E volto a esperar que vocês apareçam. 
Esses teus checkpoints sao a minha desgraça e a minha glória, o meu alívio e o meu desespero,

Afinal, eu nunca me dediquei a alguém que eu não conhecesse mas você... que que tem em você? 

Eu arrumo minha casa, eu preparo o meu corpo, eu planejo a minha vida... e você não vem, você não chega e eu fico aqui a guarnecer, a bagunçar, guarnecer, bagunçar

E essa é a bagunça mais desesperadora, raivosa, infinita e cada vez é mais e mais

Então eu me ajeito, recobro minha postura, caminho dois ou três passos

E você aparece, mas nunca chega e eu desarrumo tudo de novo, pra ter que arrumar depois

E este serviço é todo meu, só meu
Estes são, pra mim, os momentos de trégua - quando você lembra de mim. E eu volto a me atormentar com as inúmeras aventuras que poderíamos viver. Com as inúmeras ideias irreais de estar do seu lado e te amar da maneira mais caótica que eu poderia supor. E daí eu olho pras coisas que existem e me vejo sentado na cama, abraçado nos meus cachorros, lamentando essa sua ausência estranha que eu nunca vi. 

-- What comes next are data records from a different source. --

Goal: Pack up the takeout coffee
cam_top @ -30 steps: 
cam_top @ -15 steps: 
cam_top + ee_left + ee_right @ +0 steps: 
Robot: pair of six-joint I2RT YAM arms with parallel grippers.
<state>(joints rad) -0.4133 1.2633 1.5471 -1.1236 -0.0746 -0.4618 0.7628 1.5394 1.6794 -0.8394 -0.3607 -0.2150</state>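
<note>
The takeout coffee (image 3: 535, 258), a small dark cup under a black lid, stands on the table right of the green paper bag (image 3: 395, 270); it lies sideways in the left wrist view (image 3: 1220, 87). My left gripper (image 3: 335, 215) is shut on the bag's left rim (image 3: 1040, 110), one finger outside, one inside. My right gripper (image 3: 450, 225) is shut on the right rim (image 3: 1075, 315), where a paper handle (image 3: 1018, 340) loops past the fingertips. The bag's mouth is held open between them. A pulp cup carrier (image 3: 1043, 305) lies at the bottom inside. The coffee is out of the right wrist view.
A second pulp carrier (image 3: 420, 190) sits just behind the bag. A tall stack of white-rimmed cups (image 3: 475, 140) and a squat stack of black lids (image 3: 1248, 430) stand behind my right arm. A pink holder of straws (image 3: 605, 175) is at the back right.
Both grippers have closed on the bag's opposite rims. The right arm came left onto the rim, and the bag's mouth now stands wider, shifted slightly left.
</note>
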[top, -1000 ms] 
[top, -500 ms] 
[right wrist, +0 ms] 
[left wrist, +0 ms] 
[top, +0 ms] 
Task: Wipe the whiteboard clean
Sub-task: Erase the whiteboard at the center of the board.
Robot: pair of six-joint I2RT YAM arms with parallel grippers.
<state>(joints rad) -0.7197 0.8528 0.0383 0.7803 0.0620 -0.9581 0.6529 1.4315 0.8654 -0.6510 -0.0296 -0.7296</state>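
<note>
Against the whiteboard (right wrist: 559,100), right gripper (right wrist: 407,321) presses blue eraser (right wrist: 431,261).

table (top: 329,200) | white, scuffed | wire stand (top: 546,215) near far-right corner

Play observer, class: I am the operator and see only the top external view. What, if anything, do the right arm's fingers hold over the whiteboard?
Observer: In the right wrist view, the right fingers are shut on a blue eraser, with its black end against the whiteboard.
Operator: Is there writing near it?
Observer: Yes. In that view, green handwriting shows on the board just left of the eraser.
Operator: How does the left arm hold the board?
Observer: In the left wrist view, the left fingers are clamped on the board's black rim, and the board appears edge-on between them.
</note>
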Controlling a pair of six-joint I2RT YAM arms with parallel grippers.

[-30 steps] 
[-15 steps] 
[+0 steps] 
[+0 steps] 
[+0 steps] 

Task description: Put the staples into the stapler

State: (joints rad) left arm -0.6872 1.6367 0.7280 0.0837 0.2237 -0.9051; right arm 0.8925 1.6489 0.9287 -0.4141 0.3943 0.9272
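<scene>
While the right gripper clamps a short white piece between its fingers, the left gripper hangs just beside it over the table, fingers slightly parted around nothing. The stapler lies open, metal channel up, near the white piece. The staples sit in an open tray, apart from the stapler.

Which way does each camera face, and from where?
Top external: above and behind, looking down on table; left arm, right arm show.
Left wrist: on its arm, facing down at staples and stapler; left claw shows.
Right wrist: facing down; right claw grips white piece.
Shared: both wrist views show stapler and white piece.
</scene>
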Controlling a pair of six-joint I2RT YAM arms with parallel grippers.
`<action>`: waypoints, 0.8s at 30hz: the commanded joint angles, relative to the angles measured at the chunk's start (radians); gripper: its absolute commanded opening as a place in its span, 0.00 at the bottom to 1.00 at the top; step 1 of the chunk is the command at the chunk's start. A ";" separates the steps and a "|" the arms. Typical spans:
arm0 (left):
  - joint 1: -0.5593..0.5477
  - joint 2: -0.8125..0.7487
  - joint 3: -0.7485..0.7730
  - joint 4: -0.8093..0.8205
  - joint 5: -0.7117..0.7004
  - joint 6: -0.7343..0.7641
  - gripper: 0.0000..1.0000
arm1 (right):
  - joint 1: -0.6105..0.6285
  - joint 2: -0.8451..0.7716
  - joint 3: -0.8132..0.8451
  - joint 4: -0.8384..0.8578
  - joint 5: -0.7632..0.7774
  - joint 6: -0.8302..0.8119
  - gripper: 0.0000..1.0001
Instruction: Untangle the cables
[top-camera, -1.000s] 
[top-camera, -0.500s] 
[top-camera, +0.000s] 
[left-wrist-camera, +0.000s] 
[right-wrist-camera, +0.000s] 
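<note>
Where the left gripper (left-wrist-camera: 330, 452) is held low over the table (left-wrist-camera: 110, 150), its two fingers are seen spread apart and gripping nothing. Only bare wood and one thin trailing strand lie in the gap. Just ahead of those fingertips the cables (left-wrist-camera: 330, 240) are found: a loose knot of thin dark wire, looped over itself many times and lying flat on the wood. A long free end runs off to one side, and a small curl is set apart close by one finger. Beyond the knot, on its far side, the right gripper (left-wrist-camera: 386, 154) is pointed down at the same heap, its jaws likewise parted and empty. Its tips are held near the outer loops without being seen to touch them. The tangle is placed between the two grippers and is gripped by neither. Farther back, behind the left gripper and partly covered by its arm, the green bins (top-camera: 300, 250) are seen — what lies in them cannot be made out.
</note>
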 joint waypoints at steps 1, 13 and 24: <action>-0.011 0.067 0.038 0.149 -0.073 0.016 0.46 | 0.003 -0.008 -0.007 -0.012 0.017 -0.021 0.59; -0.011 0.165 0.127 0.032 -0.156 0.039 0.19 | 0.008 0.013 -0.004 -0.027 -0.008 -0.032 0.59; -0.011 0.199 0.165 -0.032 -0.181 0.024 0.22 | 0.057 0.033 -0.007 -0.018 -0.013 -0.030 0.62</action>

E a minha vontade mais profunda é de te implorar pra ir embora, sumir, nunca mais olhar pra minha cara. 
Essas todas foram as grandes novidades da minha vida.

Entende? Não sou acostumado a sair, assim, e viver uma vida numa noite e na metade de um dia

E depois deixar quieto, voltar pr’aquilo que eu sei, pras coisas que já existiam antes 

Não vou dizer adeus. Ainda. Nao sei se consigo mas o que importa é que eu não quero e eu não consigo supor que isso tudo termine, assim, porque as coisas são desse jeito. 

Me compreende. Eu sei que é difícil e eu sei que eu não sou nada, absolutamente nada, não significo nada.

25.1.19

Li, pela primeira vez, as coisas que escrevi.
Reli, também, pela primeira vez, as coisas que escrevi.

E todas elas parecem um prelúdio para ti, que é o da vez,
como pareceram um prelúdio para os que vieram antes de ti, mas que me ocuparam tanto quanto.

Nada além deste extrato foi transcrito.